┏━━
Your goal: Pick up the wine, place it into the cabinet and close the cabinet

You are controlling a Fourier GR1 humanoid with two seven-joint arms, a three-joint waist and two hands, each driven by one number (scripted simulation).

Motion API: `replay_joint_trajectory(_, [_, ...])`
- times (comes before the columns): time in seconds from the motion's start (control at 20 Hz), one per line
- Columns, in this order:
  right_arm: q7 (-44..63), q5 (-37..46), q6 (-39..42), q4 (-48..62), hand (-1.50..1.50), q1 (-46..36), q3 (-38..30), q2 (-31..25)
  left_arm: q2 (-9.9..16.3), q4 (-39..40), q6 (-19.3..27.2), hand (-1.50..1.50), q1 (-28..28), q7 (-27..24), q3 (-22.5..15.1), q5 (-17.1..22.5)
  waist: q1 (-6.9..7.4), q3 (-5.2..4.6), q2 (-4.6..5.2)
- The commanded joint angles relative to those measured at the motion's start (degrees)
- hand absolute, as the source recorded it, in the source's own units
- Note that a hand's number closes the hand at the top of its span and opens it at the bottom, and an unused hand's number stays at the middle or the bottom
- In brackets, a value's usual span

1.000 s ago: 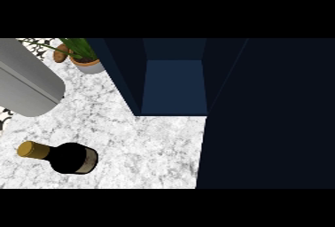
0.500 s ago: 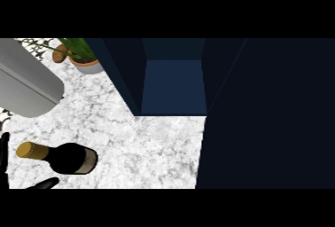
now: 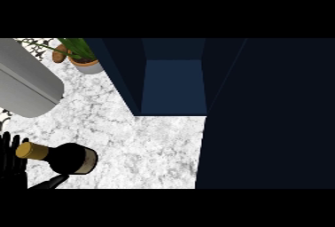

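The wine bottle (image 3: 65,157) lies on its side on the marble counter (image 3: 150,146) at the lower left, its dark body pointing right and its gold-capped neck (image 3: 31,150) pointing left. My left hand (image 3: 12,155) comes in at the left edge. Its straight fingers stand just behind the neck, and its thumb (image 3: 49,181) reaches under the bottle's body. The hand is open and not curled round the bottle. The dark blue cabinet (image 3: 173,84) stands open at the top middle, its inside bare. My right hand does not show.
A large grey rounded object (image 3: 26,84) lies across the upper left. A potted plant (image 3: 82,57) stands behind it beside the cabinet's left wall. A broad dark blue panel (image 3: 268,115) fills the right side.
My left hand has come further into view from the lower left edge, fingers rising beside the bottle's neck and thumb sliding under its body. The bottle has not moved.
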Motion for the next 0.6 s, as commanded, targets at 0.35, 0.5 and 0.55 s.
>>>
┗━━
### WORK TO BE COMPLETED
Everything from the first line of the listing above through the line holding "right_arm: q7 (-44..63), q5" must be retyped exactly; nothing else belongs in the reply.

### THE ANSWER
Your goal: Pick up the wine, place it into the cabinet and close the cabinet

You are controlling a Fourier GR1 humanoid with two seven-joint arms, a three-joint waist and two hands, each driven by one number (scripted simulation).

Motion API: `replay_joint_trajectory(_, [_, ...])`
- times (comes before the columns): time in seconds from the motion's start (control at 20 Hz), one per line
- Columns, in this order:
  right_arm: q7 (-44..63), q5 (-37..46), q6 (-39..42), q4 (-48..62), hand (-1.50..1.50), q1 (-46..36), q3 (-38..30), q2 (-31..25)

The response to this exercise is now finished.